WHAT TO PRODUCE: In the entries that follow, say how many lines contain the string "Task". Give no other words.

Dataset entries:
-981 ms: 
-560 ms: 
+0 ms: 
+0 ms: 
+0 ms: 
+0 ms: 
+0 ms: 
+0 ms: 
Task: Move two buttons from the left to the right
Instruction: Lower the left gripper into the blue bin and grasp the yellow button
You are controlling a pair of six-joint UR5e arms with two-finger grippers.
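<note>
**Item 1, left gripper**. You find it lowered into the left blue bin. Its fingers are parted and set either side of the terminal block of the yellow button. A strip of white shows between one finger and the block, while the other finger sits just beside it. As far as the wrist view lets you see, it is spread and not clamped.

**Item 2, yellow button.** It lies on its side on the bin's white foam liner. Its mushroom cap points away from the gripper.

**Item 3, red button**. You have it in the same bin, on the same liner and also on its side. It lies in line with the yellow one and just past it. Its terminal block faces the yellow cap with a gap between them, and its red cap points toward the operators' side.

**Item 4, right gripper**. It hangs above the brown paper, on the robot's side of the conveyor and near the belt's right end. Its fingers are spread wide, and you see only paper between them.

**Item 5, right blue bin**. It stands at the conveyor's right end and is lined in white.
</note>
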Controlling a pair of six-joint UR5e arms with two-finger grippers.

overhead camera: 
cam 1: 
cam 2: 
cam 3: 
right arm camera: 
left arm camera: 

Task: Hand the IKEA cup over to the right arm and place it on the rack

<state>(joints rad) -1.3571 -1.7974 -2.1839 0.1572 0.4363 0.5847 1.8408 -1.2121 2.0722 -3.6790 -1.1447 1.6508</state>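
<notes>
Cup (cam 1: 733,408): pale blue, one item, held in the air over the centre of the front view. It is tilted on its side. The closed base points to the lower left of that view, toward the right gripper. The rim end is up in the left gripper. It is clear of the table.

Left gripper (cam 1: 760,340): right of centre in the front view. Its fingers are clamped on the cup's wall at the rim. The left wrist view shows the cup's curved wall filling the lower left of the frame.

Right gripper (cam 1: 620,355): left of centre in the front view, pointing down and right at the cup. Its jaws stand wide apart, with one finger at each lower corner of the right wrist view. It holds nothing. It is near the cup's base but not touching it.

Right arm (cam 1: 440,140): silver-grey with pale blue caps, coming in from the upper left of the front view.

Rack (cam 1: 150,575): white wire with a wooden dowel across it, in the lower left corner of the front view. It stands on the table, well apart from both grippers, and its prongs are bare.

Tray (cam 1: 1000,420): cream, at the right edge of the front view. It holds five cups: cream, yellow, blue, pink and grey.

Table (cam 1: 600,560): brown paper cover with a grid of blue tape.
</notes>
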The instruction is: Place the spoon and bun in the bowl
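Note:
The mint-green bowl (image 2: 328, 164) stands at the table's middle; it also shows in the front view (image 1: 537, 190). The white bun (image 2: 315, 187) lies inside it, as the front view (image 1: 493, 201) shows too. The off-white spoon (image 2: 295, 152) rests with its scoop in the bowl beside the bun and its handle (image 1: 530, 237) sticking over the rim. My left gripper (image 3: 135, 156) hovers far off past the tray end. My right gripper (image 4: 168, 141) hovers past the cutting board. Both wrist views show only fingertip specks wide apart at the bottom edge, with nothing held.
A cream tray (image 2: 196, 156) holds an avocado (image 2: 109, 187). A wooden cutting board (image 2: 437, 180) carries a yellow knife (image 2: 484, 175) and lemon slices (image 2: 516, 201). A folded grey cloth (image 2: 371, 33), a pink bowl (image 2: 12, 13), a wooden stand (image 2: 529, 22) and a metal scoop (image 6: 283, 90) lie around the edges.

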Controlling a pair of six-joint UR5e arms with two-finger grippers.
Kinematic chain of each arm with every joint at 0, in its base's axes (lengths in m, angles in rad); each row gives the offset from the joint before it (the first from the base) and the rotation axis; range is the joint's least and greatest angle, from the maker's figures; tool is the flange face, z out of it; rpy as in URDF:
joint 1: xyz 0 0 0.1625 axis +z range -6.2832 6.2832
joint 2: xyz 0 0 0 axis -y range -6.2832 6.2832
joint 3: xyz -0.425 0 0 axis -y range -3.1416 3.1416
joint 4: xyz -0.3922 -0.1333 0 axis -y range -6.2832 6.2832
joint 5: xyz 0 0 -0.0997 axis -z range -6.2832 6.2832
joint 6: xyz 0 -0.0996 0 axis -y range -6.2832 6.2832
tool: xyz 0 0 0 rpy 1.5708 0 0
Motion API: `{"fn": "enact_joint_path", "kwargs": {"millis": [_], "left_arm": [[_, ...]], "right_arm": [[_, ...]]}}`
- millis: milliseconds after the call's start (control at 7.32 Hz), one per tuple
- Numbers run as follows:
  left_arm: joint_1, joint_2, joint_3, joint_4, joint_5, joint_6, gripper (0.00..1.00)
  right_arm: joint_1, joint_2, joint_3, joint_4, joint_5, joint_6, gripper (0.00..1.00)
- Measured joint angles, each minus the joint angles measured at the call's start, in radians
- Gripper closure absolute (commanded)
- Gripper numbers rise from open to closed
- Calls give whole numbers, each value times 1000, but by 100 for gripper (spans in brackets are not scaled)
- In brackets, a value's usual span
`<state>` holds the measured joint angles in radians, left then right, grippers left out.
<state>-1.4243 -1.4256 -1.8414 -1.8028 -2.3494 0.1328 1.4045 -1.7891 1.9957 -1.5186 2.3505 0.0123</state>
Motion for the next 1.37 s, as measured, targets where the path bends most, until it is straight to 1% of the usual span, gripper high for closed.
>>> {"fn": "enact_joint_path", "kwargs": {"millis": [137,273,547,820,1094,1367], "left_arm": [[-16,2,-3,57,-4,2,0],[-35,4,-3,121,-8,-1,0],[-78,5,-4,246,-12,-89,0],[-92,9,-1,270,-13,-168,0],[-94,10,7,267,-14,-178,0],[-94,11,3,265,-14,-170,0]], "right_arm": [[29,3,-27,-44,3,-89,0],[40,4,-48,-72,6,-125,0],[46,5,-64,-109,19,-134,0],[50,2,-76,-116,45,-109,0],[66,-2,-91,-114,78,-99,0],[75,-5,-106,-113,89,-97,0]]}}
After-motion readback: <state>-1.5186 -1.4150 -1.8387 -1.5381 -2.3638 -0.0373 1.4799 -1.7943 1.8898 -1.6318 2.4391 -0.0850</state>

RESULT BELOW: 2